§ **Directions**
Your task is to repeat exactly the lines below between the line holding "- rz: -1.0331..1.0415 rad" and the line holding "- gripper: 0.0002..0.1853", inclusive, and only those.

[Records excerpted from a collection]
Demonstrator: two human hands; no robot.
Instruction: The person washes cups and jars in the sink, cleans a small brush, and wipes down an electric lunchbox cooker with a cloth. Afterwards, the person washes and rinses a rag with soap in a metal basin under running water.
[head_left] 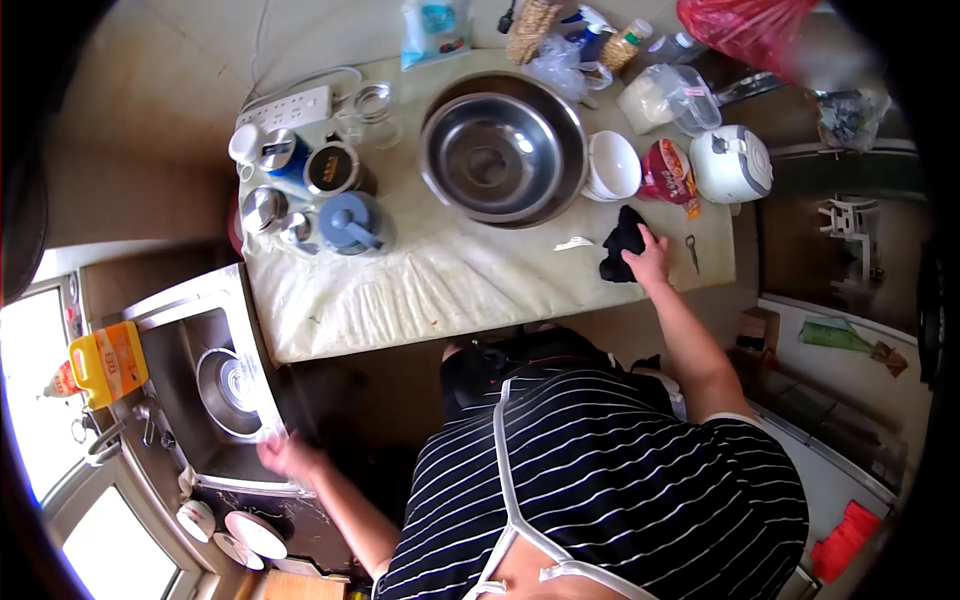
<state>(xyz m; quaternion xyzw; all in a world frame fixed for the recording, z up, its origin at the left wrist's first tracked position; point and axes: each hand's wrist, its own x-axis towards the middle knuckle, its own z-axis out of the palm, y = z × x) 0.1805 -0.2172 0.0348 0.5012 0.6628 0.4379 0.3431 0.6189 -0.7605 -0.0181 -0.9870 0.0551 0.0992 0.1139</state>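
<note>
My right hand (650, 259) is on a crumpled black cloth (622, 245) on the table, its fingers at the cloth's right edge. A pair of small scissors (692, 254) lies just right of that hand, and a small white item (573, 243) lies left of the cloth. Over the front rim of the sink (262, 350) is my left hand (288, 456), smeared by motion, so its fingers do not show clearly. Near it, a metal basin (212, 390) sits in the sink, with a bright, shiny patch inside.
Two nested steel bowls (440, 165) stand mid-table (400, 300). White bowls (614, 165), a red packet (665, 172) and a white appliance (728, 165) are to the right. A blue-lidded jug (350, 222) and several cups stand left. A yellow jug (108, 365) is beside the sink.
</note>
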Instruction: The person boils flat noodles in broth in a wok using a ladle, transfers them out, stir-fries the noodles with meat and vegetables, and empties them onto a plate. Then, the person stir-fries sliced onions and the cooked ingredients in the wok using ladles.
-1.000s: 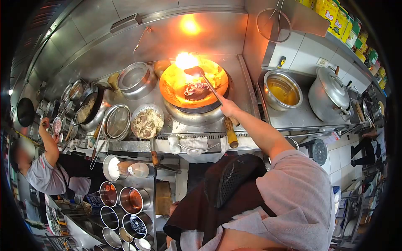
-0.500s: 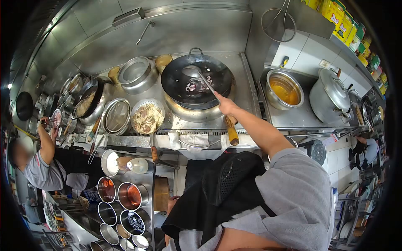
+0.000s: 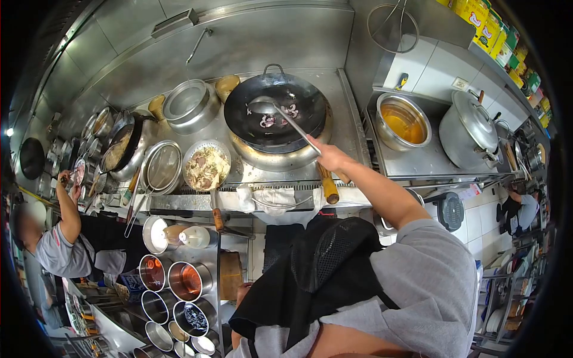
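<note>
My right hand (image 3: 328,157) is closed round the handle of a long metal ladle (image 3: 287,121). The ladle's bowl rests inside a black wok (image 3: 242,125) on the burner, beside sliced purplish pieces that look like onion (image 3: 267,121). Below that hand, a wooden wok handle (image 3: 327,184) points toward me. Only a sliver of my left hand (image 3: 242,292) shows low beside the black apron; its fingers are hidden. A perforated strainer (image 3: 228,174) with pale and brown food in it stands left of the wok.
A pot of yellow liquid (image 3: 425,138) and a lidded pot (image 3: 468,132) stand to the right. Sauce pots (image 3: 206,274) and bottles (image 3: 194,237) fill the lower-left counter. At far left another person (image 3: 57,241) handles something over pans.
My right hand has shifted slightly right and down with the ladle, whose bowl moved left in the wok. The pieces in the wok lie spread differently. The whole view has shifted a little.
</note>
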`<action>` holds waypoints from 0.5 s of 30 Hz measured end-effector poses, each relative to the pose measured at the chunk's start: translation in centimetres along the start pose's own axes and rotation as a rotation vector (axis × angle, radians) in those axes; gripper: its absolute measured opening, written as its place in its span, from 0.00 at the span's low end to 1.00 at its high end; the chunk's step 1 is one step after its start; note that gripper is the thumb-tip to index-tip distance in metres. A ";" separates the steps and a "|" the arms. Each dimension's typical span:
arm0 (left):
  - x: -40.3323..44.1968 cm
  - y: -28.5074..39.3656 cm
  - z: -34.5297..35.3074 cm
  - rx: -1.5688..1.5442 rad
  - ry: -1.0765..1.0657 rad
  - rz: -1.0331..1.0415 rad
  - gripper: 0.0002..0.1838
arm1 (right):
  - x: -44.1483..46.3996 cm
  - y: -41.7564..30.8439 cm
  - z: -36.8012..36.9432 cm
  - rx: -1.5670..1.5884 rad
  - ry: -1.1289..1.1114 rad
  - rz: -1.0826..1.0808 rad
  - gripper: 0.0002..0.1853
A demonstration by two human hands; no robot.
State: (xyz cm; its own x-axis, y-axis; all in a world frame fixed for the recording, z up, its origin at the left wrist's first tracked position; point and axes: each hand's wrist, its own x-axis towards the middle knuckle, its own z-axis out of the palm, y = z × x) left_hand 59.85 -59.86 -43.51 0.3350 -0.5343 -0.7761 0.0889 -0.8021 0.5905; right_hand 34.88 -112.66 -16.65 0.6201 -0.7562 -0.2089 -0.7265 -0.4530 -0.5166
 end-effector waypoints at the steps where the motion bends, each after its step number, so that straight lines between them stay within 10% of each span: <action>1: 0.1 0.1 0.1 0.000 -0.004 -0.002 0.18 | 0.0 0.1 0.3 0.002 0.000 0.003 0.44; 15: 3.1 4.0 -0.9 0.015 -0.064 0.050 0.18 | -5.1 1.9 -1.0 0.035 0.018 0.085 0.45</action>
State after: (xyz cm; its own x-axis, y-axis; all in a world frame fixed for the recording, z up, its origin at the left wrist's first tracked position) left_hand 62.08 -64.54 -43.37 0.2780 -0.5893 -0.7586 0.0596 -0.7776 0.6259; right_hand 30.05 -110.18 -15.74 0.5505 -0.8001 -0.2384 -0.7657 -0.3701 -0.5261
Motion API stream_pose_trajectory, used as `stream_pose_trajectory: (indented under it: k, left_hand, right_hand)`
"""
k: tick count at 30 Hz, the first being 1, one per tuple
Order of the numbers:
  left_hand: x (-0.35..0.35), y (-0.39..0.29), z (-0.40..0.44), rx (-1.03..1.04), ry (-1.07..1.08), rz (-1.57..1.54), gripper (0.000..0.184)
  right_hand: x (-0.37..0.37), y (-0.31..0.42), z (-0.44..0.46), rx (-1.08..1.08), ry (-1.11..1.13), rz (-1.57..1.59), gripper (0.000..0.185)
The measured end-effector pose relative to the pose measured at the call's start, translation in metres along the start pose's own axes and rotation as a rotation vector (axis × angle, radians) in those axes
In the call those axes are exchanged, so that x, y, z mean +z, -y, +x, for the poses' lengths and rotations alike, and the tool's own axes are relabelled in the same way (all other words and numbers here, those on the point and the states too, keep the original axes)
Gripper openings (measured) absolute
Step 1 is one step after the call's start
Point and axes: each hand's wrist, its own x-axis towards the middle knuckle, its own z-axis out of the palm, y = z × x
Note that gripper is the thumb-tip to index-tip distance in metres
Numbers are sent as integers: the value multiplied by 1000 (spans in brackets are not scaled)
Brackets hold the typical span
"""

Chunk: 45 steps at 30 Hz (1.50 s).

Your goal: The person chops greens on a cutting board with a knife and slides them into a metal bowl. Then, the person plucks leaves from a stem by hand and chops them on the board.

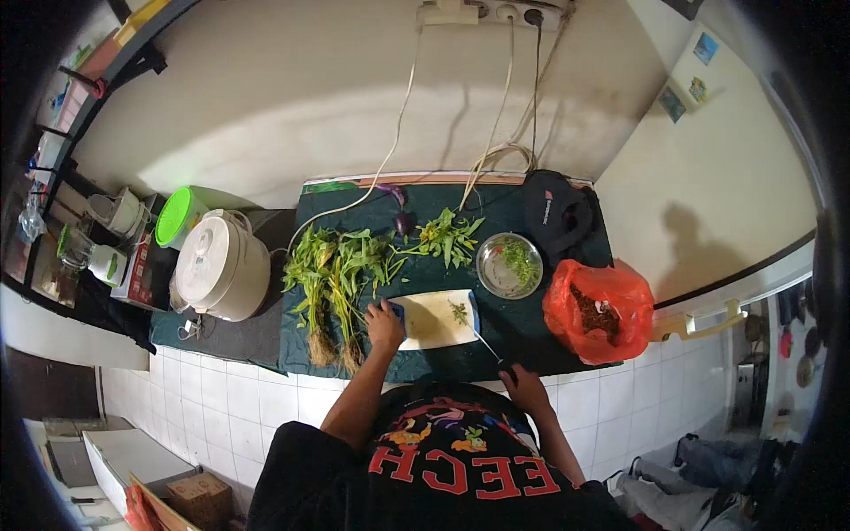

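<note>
- Steel knife (483, 341): right hand's (529, 391) fingers closed round handle, blade reaching chopped greens (459, 311) on board (425, 322).
- Left hand (384, 327) at board's left edge, clear of blade; cannot tell whether fingers grip.
- Judged technique: firm left hold against sliding, blade low and level — less scatter.
- Bowl (484, 274), cut greens inside, just beyond board — easy reach.
- Rooted stems (335, 281) left of board; red bag (567, 326) right.

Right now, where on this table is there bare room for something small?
There's a patch nearer you than the metal bowl, between the knife and red bag. Another lies behind the loose leaves, between the eggplant and black bag, though a cable runs into it. The left is crowded with rooted greens.
</note>
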Motion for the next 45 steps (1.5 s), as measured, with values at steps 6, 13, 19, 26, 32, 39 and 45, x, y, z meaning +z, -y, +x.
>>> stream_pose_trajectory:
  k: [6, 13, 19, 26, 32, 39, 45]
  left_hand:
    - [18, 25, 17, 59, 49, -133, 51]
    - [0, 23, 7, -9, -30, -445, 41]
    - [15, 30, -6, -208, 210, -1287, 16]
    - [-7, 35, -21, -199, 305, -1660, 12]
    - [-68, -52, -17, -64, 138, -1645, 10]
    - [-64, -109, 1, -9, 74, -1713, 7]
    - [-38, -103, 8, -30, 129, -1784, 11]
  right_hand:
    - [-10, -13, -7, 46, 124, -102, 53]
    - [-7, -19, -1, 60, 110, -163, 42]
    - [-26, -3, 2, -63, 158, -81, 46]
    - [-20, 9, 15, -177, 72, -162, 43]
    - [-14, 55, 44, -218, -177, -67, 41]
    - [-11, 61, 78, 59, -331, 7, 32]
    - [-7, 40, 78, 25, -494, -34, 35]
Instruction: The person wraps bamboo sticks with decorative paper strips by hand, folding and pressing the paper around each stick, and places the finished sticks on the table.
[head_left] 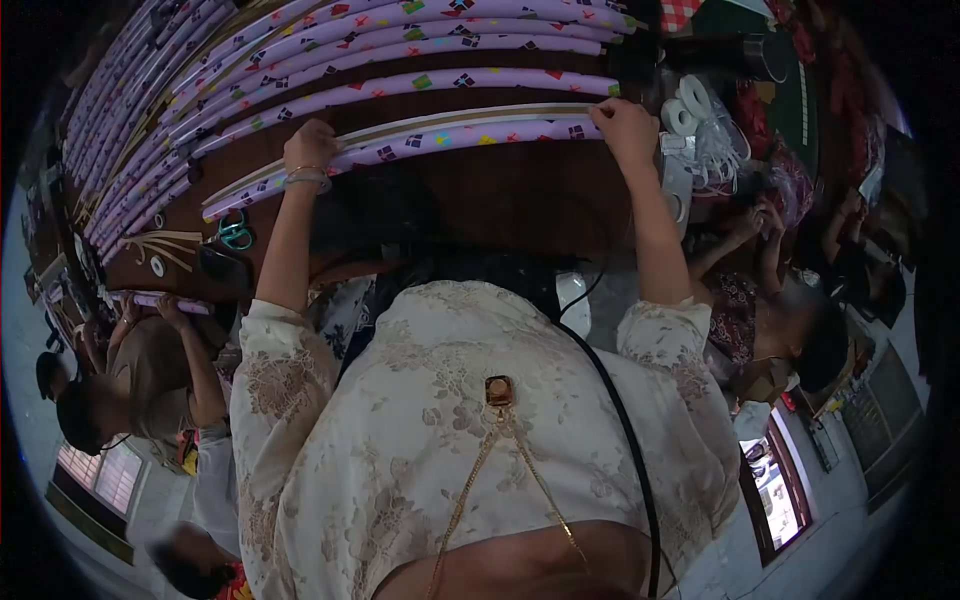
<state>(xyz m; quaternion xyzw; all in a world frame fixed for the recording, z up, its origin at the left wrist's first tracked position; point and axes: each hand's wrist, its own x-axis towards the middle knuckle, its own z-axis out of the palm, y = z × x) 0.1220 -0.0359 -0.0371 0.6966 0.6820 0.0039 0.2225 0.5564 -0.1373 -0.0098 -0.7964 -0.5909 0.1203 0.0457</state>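
Observation:
A long purple tube with a coloured pattern (470, 135) lies across the dark table in front of me. Along its far side runs a thin pale strip (470, 117). My left hand (310, 150), with bracelets at the wrist, is closed at the left part of the strip and tube. At the right end, my right hand (628, 128) pinches the strip between thumb and fingers. More patterned purple tubes (430, 84) lie in rows beyond and to the left.
Teal scissors (235, 232) and tan strips (165, 243) lie at the left. White tape rolls (680, 116) and a plastic bag (722, 150) are at the right. Co-workers sit on both sides, one with hands on a purple tube (165, 299). A black cable hangs near my right arm.

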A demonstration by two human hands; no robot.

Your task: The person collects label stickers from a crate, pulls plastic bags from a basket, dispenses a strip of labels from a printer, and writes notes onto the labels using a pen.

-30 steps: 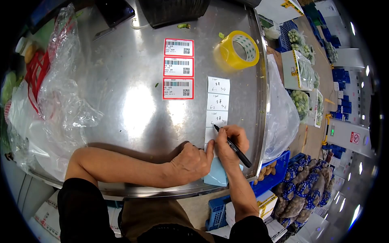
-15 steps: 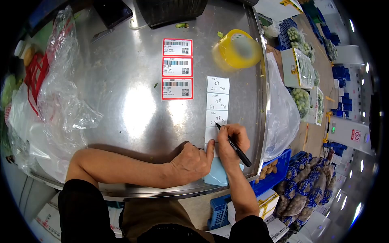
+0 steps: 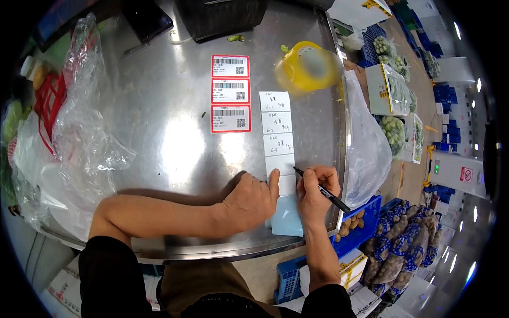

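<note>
My right hand (image 3: pixel 316 199) grips a black marker pen (image 3: pixel 334 199), its tip at the right edge of a strip of white labels (image 3: pixel 278 144). The upper three labels bear handwriting; those below are blank, and the pale blue backing (image 3: pixel 287 217) shows at the strip's lower end. My left hand (image 3: pixel 248 205) is mostly curled, one digit pressing the strip down beside the blank labels. Left of the strip lie three red-bordered printed labels (image 3: pixel 231 94) with barcodes. A yellow roll of tape (image 3: pixel 294 69), partly blurred, is beyond the strip.
Clear plastic bags (image 3: pixel 87 127) cover the metal table's left side. A dark phone-like device (image 3: pixel 147 20) and a black container (image 3: pixel 222 18) are at the far edge. Beyond the right edge are a blue crate (image 3: pixel 366 225) with potatoes and several filled net sacks (image 3: pixel 397 244).
The pen tip has left the third label, now fully written, and moved down and right to the strip's edge. My right hand shifted right; the strip slid slightly up and left in view.
</note>
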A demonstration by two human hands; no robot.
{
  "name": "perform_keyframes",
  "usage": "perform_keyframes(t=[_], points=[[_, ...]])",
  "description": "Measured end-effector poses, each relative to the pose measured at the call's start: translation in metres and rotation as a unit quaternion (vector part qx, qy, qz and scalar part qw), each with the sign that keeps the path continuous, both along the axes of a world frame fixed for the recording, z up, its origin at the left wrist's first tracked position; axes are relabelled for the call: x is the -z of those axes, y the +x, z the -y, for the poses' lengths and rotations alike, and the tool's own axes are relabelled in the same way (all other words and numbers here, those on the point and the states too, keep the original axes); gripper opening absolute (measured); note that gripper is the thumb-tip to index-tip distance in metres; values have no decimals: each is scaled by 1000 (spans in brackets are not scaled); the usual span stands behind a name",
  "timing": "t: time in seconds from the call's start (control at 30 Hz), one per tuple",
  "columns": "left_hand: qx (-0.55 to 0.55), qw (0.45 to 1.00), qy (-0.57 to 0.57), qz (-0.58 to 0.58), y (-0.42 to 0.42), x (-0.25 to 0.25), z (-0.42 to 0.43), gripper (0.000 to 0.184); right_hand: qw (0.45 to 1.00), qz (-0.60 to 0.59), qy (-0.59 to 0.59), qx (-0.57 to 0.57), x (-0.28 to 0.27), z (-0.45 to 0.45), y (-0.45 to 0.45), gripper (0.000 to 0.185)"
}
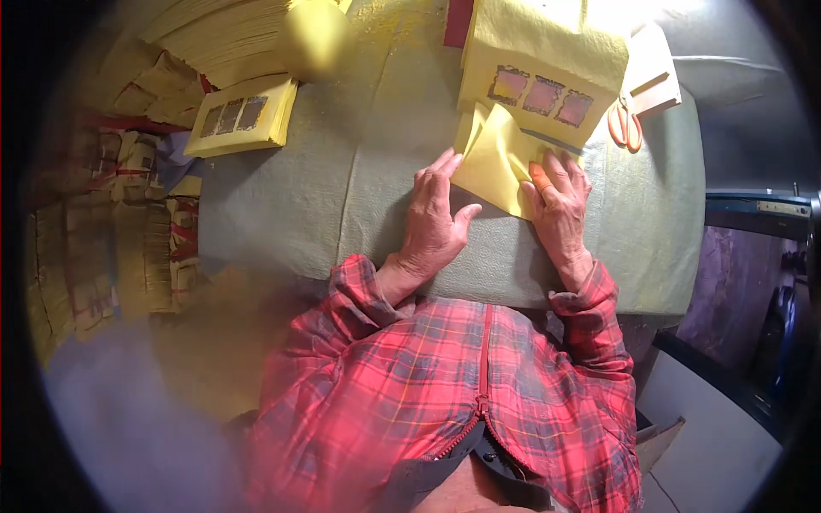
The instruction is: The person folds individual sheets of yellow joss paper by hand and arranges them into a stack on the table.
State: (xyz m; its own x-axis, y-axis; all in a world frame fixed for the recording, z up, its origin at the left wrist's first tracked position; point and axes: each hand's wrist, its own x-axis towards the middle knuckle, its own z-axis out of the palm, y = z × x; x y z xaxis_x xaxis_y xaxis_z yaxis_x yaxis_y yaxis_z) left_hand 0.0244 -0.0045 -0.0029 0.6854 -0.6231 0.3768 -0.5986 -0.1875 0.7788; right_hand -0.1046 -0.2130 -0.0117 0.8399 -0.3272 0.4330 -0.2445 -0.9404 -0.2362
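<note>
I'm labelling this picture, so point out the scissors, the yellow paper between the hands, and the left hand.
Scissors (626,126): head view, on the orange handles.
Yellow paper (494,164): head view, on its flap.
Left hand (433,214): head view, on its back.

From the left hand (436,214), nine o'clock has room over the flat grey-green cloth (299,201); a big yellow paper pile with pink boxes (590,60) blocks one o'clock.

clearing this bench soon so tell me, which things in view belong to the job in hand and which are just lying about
Likely in the job:
folded yellow paper, between left hand and right hand
printed yellow pile just beyond

Apparently just lying about:
scissors, unheld
pale block beside them
smaller printed stack, far left, perhaps related
</note>
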Motion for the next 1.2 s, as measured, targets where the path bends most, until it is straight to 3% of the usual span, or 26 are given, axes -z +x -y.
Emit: perform_keyframes(t=[0.23,0.5,0.63,0.8,0.9,1.07,1.2], points=[[44,998,-28,-21,15,-17,1,86,999,38,-2,-17,-6,-2,-5,31],[44,998,-16,-36,26,-4,6,44,999,40,-28,-14,-22,6,-12,30],[32,988,-36,-144,33,-27,-9,29,998,42,-35,-10,-18,10,-14,30],[-84,975,-28,-202,50,-47,-59,27,999,24,-36,-20,-14,7,-12,29],[-105,977,-35,-181,57,-62,-92,27,994,-28,-103,16,-9,5,-12,38],[-142,973,-112,-145,56,-92,-125,27,998,-1,-67,16,-29,-31,-3,54],[-145,969,-157,-120,54,-107,-131,26,993,-101,-9,-62,-6,-42,-4,68]])
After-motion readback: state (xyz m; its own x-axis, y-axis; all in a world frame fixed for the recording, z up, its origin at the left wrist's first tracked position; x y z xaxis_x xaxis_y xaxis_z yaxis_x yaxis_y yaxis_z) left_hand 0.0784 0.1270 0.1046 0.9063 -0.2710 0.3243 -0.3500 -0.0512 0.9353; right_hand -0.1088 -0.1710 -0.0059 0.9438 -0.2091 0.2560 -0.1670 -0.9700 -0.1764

§ **Answer box**
  - rz: -1.0331..1.0415 rad
  - gripper: 0.0002..0.1838
arm1 (right):
  - x: -44.1483..46.3996 cm
  - y: -41.7564..30.8439 cm
  - z: -36.8012..36.9432 cm
  - rx: -1.5670..1.5884 rad
  - ry: -1.1289..1.1114 rad
  - rz: -1.0826..1.0808 rad
  - gripper: 0.0002..0.1853

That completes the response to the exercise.